Tiara sudah tidak bisa menolak permintaan Robi, ia segera menghubungi pemilik showroom langganannya, ia kirimkan foto sepeda motor yang dipesan Robi, setelah sedikit melakukan tawar menawar, dicapailah harga deal, Tiara langsung mentransfer uangnya, dan tinggal menunggu pengiriman barangnya
"Alhamdulillah..., beres, tapi dari mana Robi bisa punya uang sebanyak itu, dia kan di sini hanya diam saja, tidak bekerja", Tiara menerawang, ia mulai curiga, tapi cepat-cepat ia tepis kecurigaannya itu, ia tidak ingin berburuk sangka.
[Sudah beres semua, tinggal tunggu saja, nanti barangnya di kirim ke sini], Tiara mengirimi pesan ke Robi.
[Oke, thanks, ] balas Robi singkat.
"Tumben, biasanya panjang lebar", senyum Tiara.
[Tapi uang itu halal kan?, aku tidak mau terjadi sesuatu lho, ], kembali Tiara mengirimi pesan kepada Robi .
[Itu uang dari Mamih dan Papih, untuk hadiah ulang tahun aku], Robi kembali menegaskan.
Setelah itu tidak ada lagi percakapan yang terjadi. Suasana di Pondok sudah kembali sepi, hanya suara binatang malam yang terdengar.
Suara adzan awal mulai terdengar, suasana kembali ramai dengan aktifitas para santri, namun ada yang lebih menghebohkan suasana pagi itu, ada sebuah mobil dari dealer yang mengirim sebuah sepeda motor sport.
"Wah...ini pesanan siapa , pasti mahal ini, bisa ratusan juta ini mah", Mang Daman memelototi sepeda motor itu.
"Ini siapa yang pesan?, apa Non Tiara lagi?", gumam Mang Daman.
Tak lama seseorang turun dari mobil itu, "Pagi Pak, saya Doni, rumahnya Tiara Khoerunnisa yang mana ya, ini pesanannya sudah sampai", ucap Doni.
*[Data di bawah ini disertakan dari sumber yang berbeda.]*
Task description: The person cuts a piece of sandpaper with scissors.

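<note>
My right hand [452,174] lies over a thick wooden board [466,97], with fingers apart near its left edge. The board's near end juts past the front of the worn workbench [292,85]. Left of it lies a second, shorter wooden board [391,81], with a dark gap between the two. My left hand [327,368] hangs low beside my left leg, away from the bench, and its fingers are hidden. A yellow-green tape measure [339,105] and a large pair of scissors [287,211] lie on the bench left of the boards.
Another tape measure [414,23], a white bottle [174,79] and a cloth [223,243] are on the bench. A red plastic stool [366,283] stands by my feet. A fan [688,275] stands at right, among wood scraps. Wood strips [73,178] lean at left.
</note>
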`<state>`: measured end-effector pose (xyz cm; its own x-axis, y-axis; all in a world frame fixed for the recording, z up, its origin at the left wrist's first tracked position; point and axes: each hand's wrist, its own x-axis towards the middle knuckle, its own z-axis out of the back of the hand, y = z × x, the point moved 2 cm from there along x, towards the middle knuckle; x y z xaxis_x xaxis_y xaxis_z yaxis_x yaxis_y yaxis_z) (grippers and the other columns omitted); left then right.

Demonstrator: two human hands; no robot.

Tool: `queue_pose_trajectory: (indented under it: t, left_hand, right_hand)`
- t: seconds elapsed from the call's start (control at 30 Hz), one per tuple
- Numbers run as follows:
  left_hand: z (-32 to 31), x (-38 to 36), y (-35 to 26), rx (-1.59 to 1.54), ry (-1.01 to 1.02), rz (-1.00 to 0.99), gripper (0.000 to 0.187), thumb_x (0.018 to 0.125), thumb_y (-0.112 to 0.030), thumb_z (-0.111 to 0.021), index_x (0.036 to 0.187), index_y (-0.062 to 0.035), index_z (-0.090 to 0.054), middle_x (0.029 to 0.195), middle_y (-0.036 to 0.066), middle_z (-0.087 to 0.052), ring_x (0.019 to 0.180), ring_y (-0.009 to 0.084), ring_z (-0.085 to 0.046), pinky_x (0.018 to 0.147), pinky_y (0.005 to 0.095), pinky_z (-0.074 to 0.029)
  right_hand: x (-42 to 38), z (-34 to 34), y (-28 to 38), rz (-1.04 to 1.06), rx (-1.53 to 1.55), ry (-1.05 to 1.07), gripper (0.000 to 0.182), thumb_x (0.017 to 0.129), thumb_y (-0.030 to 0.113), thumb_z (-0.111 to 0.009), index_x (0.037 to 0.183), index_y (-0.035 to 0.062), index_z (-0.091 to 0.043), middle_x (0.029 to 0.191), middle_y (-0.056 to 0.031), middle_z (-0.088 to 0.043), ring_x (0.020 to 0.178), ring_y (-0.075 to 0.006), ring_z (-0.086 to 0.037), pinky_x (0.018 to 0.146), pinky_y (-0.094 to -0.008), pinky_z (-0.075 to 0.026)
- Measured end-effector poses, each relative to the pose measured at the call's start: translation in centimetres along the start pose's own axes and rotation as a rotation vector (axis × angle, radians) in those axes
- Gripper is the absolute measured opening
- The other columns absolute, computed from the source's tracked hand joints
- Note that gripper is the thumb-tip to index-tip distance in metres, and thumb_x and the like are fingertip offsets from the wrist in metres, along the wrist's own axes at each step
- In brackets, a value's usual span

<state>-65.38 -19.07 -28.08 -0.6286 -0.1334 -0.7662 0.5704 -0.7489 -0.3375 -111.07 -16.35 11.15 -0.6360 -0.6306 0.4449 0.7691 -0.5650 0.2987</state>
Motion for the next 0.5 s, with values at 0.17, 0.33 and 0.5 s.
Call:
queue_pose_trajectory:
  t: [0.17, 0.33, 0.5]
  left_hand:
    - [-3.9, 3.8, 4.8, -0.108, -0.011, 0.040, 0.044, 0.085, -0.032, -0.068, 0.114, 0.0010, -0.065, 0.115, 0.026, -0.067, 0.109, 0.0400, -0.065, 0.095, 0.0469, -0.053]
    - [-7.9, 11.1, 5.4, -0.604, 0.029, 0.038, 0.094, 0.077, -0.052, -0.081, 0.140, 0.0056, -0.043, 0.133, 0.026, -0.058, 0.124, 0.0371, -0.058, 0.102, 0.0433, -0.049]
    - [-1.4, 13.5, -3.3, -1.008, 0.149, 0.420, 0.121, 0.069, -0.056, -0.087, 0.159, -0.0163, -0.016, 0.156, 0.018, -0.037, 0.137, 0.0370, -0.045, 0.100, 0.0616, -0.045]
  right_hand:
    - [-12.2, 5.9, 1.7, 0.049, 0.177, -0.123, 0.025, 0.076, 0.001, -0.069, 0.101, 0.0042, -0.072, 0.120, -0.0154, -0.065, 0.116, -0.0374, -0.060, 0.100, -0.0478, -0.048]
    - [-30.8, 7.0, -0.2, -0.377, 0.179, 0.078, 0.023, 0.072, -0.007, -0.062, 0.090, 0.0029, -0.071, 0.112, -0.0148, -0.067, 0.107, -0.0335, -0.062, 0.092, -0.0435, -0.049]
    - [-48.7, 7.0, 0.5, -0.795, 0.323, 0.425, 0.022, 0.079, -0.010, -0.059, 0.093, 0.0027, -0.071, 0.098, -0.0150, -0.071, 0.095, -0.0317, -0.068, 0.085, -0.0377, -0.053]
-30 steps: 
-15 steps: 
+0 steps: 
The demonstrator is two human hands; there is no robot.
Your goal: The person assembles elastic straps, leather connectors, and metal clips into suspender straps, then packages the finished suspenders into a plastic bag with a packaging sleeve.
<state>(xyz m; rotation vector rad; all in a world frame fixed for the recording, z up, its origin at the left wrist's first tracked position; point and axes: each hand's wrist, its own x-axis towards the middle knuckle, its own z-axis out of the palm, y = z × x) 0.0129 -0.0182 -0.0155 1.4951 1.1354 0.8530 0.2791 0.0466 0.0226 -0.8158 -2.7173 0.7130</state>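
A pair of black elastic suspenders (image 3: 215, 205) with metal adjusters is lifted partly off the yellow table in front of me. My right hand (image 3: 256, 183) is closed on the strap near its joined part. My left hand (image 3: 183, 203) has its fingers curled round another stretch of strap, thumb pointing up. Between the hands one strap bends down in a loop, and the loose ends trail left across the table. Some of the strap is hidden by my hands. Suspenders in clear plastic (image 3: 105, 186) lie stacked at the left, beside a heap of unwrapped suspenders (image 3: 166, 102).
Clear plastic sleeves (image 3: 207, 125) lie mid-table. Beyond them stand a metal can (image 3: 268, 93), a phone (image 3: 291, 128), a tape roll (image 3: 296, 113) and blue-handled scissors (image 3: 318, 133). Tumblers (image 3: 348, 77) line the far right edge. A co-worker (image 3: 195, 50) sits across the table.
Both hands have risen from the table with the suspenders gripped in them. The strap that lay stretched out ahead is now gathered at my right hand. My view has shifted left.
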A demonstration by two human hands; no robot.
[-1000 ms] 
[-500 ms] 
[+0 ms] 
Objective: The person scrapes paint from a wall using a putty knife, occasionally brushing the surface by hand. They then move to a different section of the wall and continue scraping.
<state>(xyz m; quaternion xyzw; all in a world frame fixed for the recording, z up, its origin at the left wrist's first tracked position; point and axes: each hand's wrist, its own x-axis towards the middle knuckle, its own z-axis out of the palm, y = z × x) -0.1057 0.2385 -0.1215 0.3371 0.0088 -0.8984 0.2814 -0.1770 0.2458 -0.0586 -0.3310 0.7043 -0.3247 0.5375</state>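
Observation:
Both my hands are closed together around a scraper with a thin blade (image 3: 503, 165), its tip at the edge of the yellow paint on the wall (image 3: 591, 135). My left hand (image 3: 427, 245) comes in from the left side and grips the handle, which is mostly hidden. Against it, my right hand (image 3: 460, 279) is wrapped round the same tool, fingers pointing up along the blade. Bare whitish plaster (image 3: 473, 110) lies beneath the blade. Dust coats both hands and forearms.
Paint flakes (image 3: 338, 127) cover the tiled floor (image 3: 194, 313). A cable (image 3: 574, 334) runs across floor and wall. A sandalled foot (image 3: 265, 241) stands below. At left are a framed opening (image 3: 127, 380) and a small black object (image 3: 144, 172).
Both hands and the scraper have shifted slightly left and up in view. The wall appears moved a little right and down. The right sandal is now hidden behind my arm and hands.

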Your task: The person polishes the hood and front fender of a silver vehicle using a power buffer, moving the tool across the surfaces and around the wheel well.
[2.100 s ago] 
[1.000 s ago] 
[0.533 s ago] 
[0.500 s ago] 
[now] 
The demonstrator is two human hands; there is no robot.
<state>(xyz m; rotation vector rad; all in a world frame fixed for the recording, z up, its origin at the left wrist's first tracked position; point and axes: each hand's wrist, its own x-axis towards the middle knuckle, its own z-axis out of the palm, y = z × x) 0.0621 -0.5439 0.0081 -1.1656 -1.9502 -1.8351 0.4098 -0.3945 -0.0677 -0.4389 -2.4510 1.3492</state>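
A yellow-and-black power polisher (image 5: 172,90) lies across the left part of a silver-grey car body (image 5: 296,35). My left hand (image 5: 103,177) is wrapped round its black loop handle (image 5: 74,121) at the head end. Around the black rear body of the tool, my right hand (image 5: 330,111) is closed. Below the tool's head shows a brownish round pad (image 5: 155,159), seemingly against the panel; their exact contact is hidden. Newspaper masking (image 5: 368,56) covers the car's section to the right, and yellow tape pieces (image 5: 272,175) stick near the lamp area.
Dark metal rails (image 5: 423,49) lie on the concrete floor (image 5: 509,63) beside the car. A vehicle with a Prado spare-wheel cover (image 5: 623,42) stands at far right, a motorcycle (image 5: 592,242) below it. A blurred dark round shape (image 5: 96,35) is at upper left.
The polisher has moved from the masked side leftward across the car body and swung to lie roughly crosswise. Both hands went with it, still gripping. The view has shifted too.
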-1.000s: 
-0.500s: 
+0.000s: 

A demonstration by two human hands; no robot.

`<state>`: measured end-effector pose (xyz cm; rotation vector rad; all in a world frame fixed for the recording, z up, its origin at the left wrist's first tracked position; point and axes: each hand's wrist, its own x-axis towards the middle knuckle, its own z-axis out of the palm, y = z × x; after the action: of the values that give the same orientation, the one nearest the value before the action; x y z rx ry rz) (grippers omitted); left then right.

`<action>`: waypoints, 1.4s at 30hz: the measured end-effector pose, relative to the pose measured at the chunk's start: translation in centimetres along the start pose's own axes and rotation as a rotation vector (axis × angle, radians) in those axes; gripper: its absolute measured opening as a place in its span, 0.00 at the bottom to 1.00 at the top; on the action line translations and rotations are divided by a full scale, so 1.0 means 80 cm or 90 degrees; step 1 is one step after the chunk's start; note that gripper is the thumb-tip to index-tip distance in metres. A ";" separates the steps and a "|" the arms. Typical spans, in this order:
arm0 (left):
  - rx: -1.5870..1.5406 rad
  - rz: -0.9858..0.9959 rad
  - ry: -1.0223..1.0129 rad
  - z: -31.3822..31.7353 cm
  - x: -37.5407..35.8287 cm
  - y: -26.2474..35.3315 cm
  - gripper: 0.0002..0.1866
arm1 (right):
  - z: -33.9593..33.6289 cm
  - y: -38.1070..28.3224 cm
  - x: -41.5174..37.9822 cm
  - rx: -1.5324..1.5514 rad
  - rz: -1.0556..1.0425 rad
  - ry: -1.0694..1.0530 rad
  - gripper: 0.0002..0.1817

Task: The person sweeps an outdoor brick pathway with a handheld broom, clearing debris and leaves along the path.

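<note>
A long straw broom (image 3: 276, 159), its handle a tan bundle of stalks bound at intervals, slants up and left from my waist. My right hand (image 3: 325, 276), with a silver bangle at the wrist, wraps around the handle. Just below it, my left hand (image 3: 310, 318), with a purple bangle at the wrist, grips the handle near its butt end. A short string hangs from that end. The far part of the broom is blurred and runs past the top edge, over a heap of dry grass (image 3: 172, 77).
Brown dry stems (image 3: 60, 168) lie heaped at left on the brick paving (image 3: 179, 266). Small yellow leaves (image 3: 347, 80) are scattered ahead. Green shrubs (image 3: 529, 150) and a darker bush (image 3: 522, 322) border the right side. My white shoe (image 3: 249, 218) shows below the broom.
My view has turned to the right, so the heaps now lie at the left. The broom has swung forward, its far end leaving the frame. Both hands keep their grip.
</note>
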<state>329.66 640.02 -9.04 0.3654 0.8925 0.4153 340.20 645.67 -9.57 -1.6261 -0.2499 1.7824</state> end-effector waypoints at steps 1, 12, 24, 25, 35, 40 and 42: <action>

"Tuh, kan Non Tiara, tidak salah lagi", gumam Mang Daman.
"Sebentar Pak", Mang Daman beranjak.
Semua santri kini mengelilingi mobil dealer itu hanya untuk melihat sepeda motor sport yang ada diatasnya.
"Eh...eh...eh..., kok malah pada di sini, ayo semua ke Masjid", suara Abah mengagetkan semua.
"Ini ada pesanan Non Tiara Abah", Mang Daman menghampiri. Tadinya ia mau menyusulnya ke rumah, tapi Abah keburu datang.
"Ara?, pesan apa?", Abah menghampiri mobil itu dan mendekati kurirnya.
"Pagi Pak kyai, ini ada kiriman buat Non Tiara", rengguh Doni.
"Kiriman buat Ara?, ini?, lho kok Abah tidak tahu kalau Ara pesan ini", Abah tampak bingung.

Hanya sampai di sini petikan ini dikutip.